§ Work task
The entries below should be transcribed exactly, every one of them.
========================================================================
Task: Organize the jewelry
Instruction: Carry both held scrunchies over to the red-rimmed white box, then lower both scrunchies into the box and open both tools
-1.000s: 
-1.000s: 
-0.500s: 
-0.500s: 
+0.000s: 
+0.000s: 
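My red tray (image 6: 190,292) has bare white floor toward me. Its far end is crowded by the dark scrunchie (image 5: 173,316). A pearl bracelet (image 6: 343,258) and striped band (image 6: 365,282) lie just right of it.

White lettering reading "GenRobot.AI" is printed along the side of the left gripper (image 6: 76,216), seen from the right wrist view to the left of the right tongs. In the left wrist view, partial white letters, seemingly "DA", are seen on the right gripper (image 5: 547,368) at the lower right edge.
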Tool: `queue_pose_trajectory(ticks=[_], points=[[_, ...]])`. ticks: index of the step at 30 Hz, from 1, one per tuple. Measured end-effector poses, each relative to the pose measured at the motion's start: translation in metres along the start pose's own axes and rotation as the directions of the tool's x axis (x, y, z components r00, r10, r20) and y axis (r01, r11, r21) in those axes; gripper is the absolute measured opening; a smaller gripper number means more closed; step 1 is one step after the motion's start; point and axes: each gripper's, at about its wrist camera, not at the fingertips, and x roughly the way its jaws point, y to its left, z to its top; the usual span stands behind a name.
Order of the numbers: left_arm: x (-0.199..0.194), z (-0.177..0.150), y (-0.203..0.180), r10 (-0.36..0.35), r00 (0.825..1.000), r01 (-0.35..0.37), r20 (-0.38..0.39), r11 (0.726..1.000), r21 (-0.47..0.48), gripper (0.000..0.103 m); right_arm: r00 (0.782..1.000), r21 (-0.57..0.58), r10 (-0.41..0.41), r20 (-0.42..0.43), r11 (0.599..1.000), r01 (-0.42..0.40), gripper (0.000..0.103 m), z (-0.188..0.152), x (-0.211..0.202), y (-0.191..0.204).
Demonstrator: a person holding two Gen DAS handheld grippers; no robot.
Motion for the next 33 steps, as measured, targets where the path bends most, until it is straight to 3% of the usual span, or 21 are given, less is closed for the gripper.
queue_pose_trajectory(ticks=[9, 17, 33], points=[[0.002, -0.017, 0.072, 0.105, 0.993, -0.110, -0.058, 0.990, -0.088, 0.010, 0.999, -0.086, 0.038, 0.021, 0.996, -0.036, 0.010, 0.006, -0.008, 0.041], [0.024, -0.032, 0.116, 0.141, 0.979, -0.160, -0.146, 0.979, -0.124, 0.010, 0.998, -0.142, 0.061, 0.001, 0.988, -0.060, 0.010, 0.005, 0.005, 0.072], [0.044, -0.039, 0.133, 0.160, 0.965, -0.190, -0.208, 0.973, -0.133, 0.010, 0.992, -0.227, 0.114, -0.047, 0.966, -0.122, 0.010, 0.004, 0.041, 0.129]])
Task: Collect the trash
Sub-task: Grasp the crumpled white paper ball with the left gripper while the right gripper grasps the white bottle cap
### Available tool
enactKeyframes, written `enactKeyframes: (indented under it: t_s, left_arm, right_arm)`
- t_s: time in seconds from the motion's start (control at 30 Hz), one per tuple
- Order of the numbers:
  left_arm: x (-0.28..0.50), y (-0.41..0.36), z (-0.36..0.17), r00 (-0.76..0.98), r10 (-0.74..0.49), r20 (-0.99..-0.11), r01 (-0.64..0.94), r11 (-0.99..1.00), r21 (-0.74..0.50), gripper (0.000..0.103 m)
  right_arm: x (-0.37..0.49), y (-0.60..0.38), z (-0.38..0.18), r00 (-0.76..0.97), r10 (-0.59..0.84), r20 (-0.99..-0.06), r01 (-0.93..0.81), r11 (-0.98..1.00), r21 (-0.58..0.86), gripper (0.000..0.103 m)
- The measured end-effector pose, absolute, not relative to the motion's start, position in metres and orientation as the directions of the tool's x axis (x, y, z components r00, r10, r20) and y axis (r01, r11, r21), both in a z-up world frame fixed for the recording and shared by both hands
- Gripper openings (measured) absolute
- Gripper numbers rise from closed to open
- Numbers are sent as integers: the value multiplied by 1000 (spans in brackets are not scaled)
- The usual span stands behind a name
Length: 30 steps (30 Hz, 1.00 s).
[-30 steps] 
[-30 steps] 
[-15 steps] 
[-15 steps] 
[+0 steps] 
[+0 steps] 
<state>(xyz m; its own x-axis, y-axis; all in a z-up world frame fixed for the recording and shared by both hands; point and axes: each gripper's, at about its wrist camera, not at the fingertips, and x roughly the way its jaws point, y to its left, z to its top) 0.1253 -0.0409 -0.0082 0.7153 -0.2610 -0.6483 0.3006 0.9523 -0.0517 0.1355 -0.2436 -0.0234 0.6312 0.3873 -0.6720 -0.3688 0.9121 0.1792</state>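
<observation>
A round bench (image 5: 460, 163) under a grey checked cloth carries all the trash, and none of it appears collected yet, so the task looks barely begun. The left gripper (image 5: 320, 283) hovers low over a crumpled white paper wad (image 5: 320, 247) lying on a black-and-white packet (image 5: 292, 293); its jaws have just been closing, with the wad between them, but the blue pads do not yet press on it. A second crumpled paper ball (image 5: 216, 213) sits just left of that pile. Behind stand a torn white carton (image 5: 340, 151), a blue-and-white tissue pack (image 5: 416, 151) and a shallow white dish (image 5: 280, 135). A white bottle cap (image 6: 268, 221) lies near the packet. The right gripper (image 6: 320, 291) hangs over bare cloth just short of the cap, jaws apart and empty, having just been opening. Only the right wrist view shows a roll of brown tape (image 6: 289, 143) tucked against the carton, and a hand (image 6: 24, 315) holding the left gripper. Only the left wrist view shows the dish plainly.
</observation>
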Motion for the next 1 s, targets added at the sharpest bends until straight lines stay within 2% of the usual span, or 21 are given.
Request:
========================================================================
§ Final answer
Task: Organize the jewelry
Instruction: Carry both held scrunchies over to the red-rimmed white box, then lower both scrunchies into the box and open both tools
-1.000s: 
-1.000s: 
-0.500s: 
-0.500s: 
+0.000s: 
+0.000s: 
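My red tray (image 6: 190,292) has bare white floor toward me. Its far end is crowded by the dark scrunchie (image 5: 173,316). A pearl bracelet (image 6: 343,258) and striped band (image 6: 365,282) lie just right of it.

White lettering reading "GenRobot.AI" is printed along the side of the left gripper (image 6: 76,216), seen from the right wrist view to the left of the right tongs. In the left wrist view, partial white letters, seemingly "DA", are seen on the right gripper (image 5: 547,368) at the lower right edge.
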Tool: `queue_pose_trajectory(ticks=[_], points=[[_, ...]])`. ticks: index of the step at 30 Hz, from 1, one per tuple. Measured end-effector poses, each relative to the pose measured at the motion's start: translation in metres along the start pose's own axes and rotation as the directions of the tool's x axis (x, y, z components r00, r10, r20) and y axis (r01, r11, r21) in those axes; gripper is the absolute measured opening; a smaller gripper number means more closed; step 1 is one step after the motion's start; point and axes: each gripper's, at about its wrist camera, not at the fingertips, and x roughly the way its jaws point, y to its left, z to its top; the usual span stands behind a name.
Order of the numbers: left_arm: x (-0.199..0.194), z (-0.177..0.150), y (-0.203..0.180), r10 (-0.36..0.35), r00 (0.825..1.000), r01 (-0.35..0.37), r20 (-0.38..0.39), r11 (0.726..1.000), r21 (-0.47..0.48), gripper (0.000..0.103 m); right_arm: r00 (0.782..1.000), r21 (-0.57..0.58), r10 (-0.41..0.41), r20 (-0.42..0.43), r11 (0.599..1.000), r01 (-0.42..0.40), gripper (0.000..0.103 m), z (-0.188..0.152), x (-0.211..0.202), y (-0.191..0.204).
Demonstrator: a person holding two Gen DAS handheld grippers; no robot.
Motion for the next 33 steps, as measured, targets where the path bends most, until it is straight to 3% of the usual span, or 21 are given, less is closed for the gripper.
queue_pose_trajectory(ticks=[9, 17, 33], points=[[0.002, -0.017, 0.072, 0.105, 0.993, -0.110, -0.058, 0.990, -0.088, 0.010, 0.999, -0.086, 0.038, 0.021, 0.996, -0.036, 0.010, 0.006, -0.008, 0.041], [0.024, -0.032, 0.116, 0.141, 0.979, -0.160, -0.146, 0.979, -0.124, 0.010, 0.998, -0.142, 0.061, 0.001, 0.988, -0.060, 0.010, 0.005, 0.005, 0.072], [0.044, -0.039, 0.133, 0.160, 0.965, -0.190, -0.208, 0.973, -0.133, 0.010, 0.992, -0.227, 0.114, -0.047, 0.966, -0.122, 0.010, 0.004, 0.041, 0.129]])
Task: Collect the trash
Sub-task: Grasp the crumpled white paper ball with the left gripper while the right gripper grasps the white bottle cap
### Available tool
enactKeyframes, written `enactKeyframes: (indented under it: t_s, left_arm, right_arm)`
- t_s: time in seconds from the motion's start (control at 30 Hz), one per tuple
- Order of the numbers:
  left_arm: x (-0.28..0.50), y (-0.41..0.36), z (-0.36..0.17), r00 (-0.76..0.98), r10 (-0.74..0.49), r20 (-0.99..-0.11), r01 (-0.64..0.94), r11 (-0.99..1.00), r21 (-0.74..0.50), gripper (0.000..0.103 m)
  right_arm: x (-0.37..0.49), y (-0.60..0.38), z (-0.38..0.18), r00 (-0.76..0.97), r10 (-0.59..0.84), r20 (-0.99..-0.06), r01 (-0.93..0.81), r11 (-0.98..1.00), r21 (-0.58..0.86), gripper (0.000..0.103 m)
- The measured end-effector pose, absolute, not relative to the motion's start, position in metres and orientation as the directions of the tool's x axis (x, y, z components r00, r10, r20) and y axis (r01, r11, r21), both in a z-up world frame fixed for the recording and shared by both hands
- Gripper openings (measured) absolute
- Gripper numbers rise from closed to open
- Numbers are sent as integers: the value multiplied by 1000 (spans in brackets are not scaled)
- The usual span stands behind a name
Length: 30 steps (30 Hz, 1.00 s).
[-30 steps] 
[-30 steps] 
[-15 steps] 
[-15 steps] 
[+0 steps] 
[+0 steps] 
<state>(xyz m; its own x-axis, y-axis; all in a z-up world frame fixed for the recording and shared by both hands; point and axes: each gripper's, at about its wrist camera, not at the fingertips, and x roughly the way its jaws point, y to its left, z to its top) 0.1253 -0.0409 -0.0082 0.7153 -0.2610 -0.6483 0.3006 0.9523 -0.0517 0.1355 -0.2436 -0.0234 0.6312 0.3873 -0.6720 -0.3688 0.9121 0.1792</state>
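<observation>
A round bench (image 5: 460, 163) under a grey checked cloth carries all the trash, and none of it appears collected yet, so the task looks barely begun. The left gripper (image 5: 320, 283) hovers low over a crumpled white paper wad (image 5: 320, 247) lying on a black-and-white packet (image 5: 292, 293); its jaws have just been closing, with the wad between them, but the blue pads do not yet press on it. A second crumpled paper ball (image 5: 216, 213) sits just left of that pile. Behind stand a torn white carton (image 5: 340, 151), a blue-and-white tissue pack (image 5: 416, 151) and a shallow white dish (image 5: 280, 135). A white bottle cap (image 6: 268, 221) lies near the packet. The right gripper (image 6: 320, 291) hangs over bare cloth just short of the cap, jaws apart and empty, having just been opening. Only the right wrist view shows a roll of brown tape (image 6: 289, 143) tucked against the carton, and a hand (image 6: 24, 315) holding the left gripper. Only the left wrist view shows the dish plainly.
</observation>
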Motion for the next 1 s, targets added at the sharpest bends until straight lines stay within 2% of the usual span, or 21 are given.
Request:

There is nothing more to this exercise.